A recent Huff Post article, authored by the Mayo Clinic Center for Individualized Medicine, highlights three genetics tests to improve prenatal screening.
According to Myra Wick, M.D., Ph.D., Consultant in the Departments of Medical Genetics, Obstetrics and Gynecology, Division of Laboratory Genetics, and Department of Laboratory Medicine and Pathology, “It’s an exciting time in perinatal testing. DNA sequencing and molecular technology have improved and become more cost effective. These tests are important for family planning before pregnancy as well as planning for the care of a baby who is found to have a genetic disorder during pregnancy."
The article highlights Mayo Medical Laboratories' recently launched blood test to screen for the most common chromosome disorders diagnosed in pregnancy, such as Down syndrome. It’s known as a cell-free DNA test. It screens the mother’s blood that contains DNA from the baby, looking for genetic disorders in the fetus. The new test generally has a higher detection rate and fewer false positives than traditional screening tests.
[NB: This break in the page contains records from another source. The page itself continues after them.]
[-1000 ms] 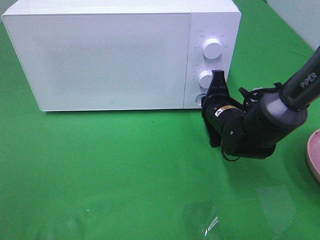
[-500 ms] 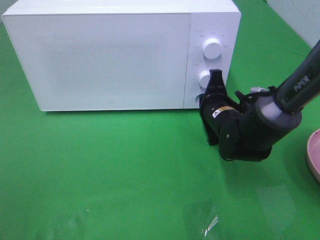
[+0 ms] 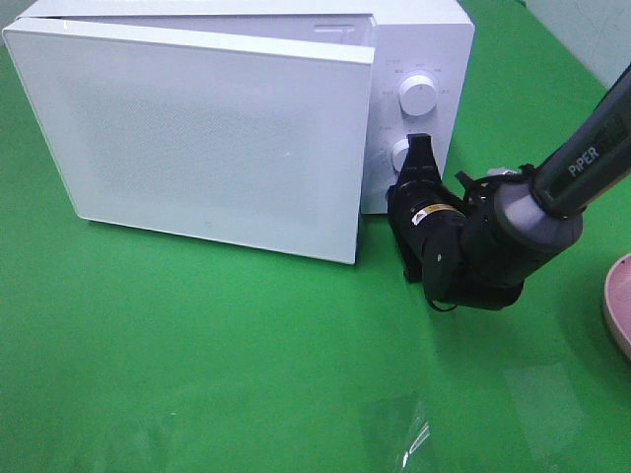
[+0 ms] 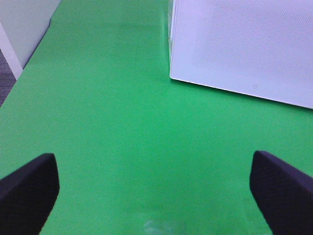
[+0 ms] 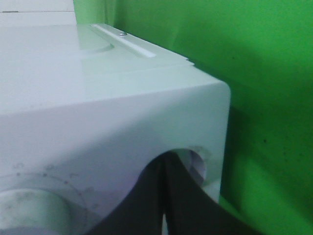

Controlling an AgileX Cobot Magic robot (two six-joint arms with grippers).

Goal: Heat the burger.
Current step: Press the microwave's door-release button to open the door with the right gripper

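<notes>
The burger is out of view in every frame. The white microwave (image 3: 419,44) stands at the back, and its door (image 3: 197,138) hangs partly open, hinged on the left. My right gripper (image 3: 407,185) is shut with nothing in it. Its tips rest against the round button (image 5: 198,164) at the bottom of the control panel, below two knobs (image 3: 418,96). In the right wrist view the closed fingers (image 5: 146,196) meet just under that button. My left gripper (image 4: 155,188) is open over bare green cloth, facing the door (image 4: 244,44) from the hinge side.
A pink round plate (image 3: 619,305) sits at the right edge of the green table (image 3: 197,345). A patch of clear tape glints near the front (image 3: 414,439). A white wall edge shows beside the table (image 4: 19,29).
The microwave door, shut in the earlier frames, has swung partly open. My right gripper has shifted slightly left, toward the control panel's lower button.
</notes>
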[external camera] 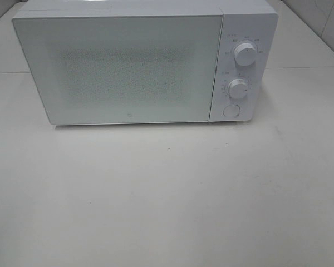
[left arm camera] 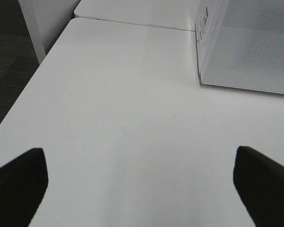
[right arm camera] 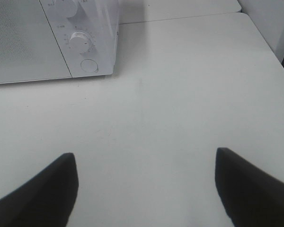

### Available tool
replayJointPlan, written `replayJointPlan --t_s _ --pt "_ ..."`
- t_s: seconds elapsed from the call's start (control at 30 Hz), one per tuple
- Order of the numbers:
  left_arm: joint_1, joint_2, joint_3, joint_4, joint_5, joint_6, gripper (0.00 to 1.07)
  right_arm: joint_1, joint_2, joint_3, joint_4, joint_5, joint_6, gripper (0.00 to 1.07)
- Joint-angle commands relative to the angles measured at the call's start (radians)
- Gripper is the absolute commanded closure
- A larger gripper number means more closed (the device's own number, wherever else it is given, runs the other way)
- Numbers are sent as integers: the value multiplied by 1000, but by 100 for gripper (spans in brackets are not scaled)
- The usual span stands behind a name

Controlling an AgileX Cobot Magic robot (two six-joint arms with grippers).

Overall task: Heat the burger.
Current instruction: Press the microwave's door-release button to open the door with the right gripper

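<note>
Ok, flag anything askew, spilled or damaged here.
Nothing stands out. The microwave sits flat on the table, door shut, both dials in place. No spills. The burger shows in no view.

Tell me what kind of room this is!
Probably a test room set up like a kitchen: a boxy white microwave with two round dials on a plain white table, dark floor beside it.

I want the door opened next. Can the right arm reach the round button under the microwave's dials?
Probably yes: the right end effector is open and holds nothing, and nothing on the table stands between it and the button.
</note>
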Motion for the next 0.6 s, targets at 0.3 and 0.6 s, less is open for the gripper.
replayJointPlan --t_s 0.3,0.6 --pt "-7 -21 0 -4 -13 -3 6 -7 65 -36 2 -114 2 31" --pt "-7 -21 0 -4 -13 -3 6 -7 247 -36 1 -314 1 31"
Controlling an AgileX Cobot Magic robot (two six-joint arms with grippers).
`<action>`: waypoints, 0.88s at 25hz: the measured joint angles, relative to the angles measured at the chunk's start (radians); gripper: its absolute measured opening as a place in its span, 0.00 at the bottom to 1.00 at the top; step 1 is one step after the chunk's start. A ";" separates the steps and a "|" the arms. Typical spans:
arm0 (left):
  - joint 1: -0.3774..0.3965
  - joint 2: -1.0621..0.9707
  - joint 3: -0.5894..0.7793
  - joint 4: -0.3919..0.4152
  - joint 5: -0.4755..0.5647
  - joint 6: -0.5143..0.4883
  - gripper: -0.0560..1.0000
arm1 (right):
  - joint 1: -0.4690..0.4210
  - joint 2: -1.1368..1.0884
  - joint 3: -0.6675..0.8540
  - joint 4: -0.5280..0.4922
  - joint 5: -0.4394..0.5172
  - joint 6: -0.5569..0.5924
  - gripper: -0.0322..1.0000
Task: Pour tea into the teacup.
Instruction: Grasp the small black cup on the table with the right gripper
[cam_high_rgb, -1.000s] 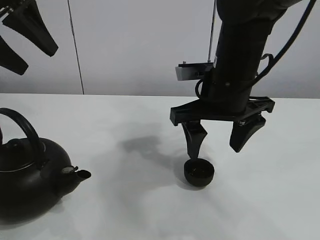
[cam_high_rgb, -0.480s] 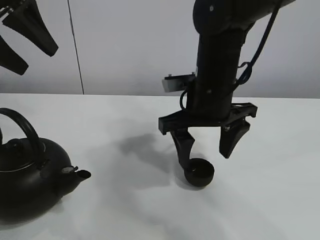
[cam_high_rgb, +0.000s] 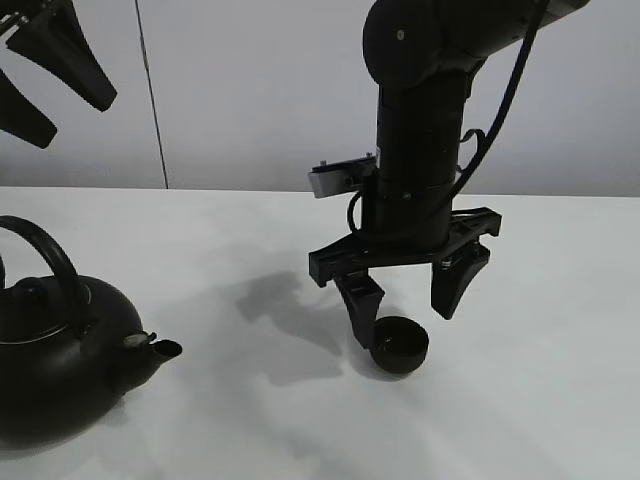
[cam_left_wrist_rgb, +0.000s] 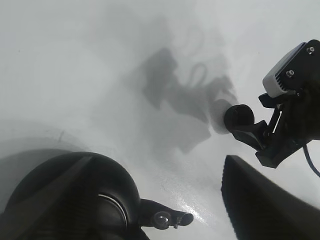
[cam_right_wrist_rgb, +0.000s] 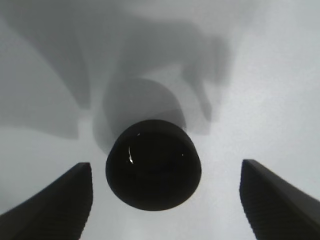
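The right gripper (cam_high_rgb: 405, 320) hung released, jaws wide astride the teacup (cam_high_rgb: 400, 346), apparently at the cup-securing step; next it needed a square, gentle closing.

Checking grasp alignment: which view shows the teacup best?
Right wrist: the teacup sits large and central between the open fingers, rim and inside visible. Exterior high shows it small, side-on, by one finger. Left wrist shows only a far dark blob.
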 joint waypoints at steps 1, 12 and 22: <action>0.000 0.000 0.000 0.000 -0.001 0.000 0.53 | 0.000 0.000 0.000 -0.001 0.000 0.003 0.57; 0.000 0.000 0.000 0.000 -0.004 0.000 0.53 | 0.000 0.048 0.000 0.027 -0.018 0.015 0.57; 0.000 0.000 0.000 0.000 -0.012 0.001 0.53 | 0.000 0.056 0.000 0.033 -0.017 0.016 0.42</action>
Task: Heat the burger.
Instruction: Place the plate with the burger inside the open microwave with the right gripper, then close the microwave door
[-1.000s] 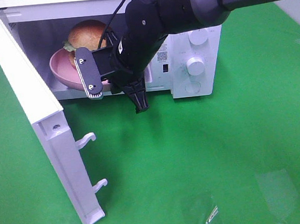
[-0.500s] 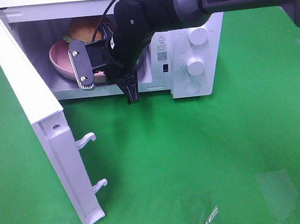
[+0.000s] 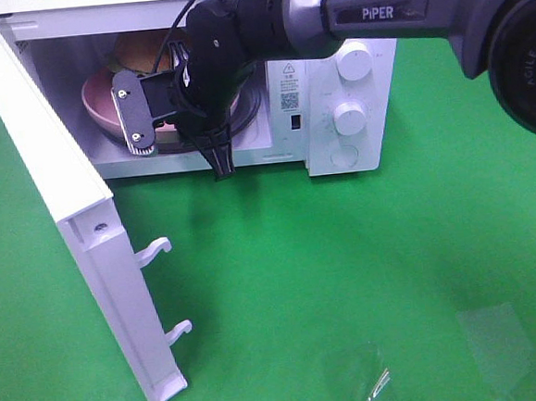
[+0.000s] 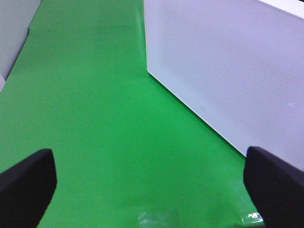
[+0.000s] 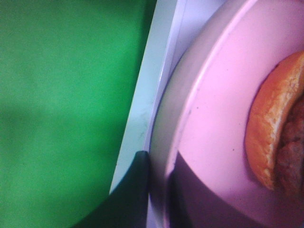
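Observation:
The burger (image 3: 140, 51) lies on a shallow pink plate (image 3: 98, 107) inside the open white microwave (image 3: 350, 64). Only its golden bun top shows behind the arm. My right gripper (image 3: 151, 128) is shut on the plate's near rim at the cavity mouth. In the right wrist view the bun edge of the burger (image 5: 275, 137) sits on the pink plate (image 5: 223, 109), and the right gripper (image 5: 159, 190) pinches the rim with a dark finger outside it. My left gripper (image 4: 152, 190) is open over bare green cloth, next to the microwave's white perforated panel (image 4: 228, 71).
The microwave door (image 3: 54, 199) stands swung out to the left, with two latch hooks (image 3: 156, 251) on its edge. Two knobs (image 3: 350, 117) are on the panel at the right. Clear plastic film (image 3: 496, 331) lies on the green cloth near the front.
The right arm has moved left and deeper toward the cavity, carrying the plate and burger farther into the microwave. The door has not moved.

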Robot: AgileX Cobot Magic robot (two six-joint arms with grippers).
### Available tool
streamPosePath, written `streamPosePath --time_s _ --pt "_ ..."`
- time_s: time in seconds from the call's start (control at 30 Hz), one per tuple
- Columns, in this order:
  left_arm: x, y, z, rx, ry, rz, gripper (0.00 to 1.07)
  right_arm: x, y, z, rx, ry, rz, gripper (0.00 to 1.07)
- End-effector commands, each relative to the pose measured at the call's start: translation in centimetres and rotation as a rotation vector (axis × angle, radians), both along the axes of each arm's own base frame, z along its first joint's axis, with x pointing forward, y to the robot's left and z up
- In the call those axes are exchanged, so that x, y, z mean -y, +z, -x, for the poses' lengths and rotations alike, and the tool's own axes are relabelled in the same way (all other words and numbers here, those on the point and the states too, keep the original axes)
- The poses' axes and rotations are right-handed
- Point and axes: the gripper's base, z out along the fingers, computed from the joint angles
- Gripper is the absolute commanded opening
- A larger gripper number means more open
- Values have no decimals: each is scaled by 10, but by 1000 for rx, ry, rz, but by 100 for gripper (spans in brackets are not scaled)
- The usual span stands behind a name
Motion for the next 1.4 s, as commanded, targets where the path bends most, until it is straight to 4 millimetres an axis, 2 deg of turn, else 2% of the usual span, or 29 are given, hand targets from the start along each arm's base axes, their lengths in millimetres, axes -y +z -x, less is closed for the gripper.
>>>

“Prior to this new test, mothers had the option of traditional first trimester screening, which is a blood test and ultrasound, or second trimester screening, which is a blood test. In general, the cell free DNA blood test can be used in place of the traditional first and second trimester screening,” explains Dr. Wick. It is important to remember that the cell free DNA testing is a screening test, and abnormal results should be followed up with additional testing.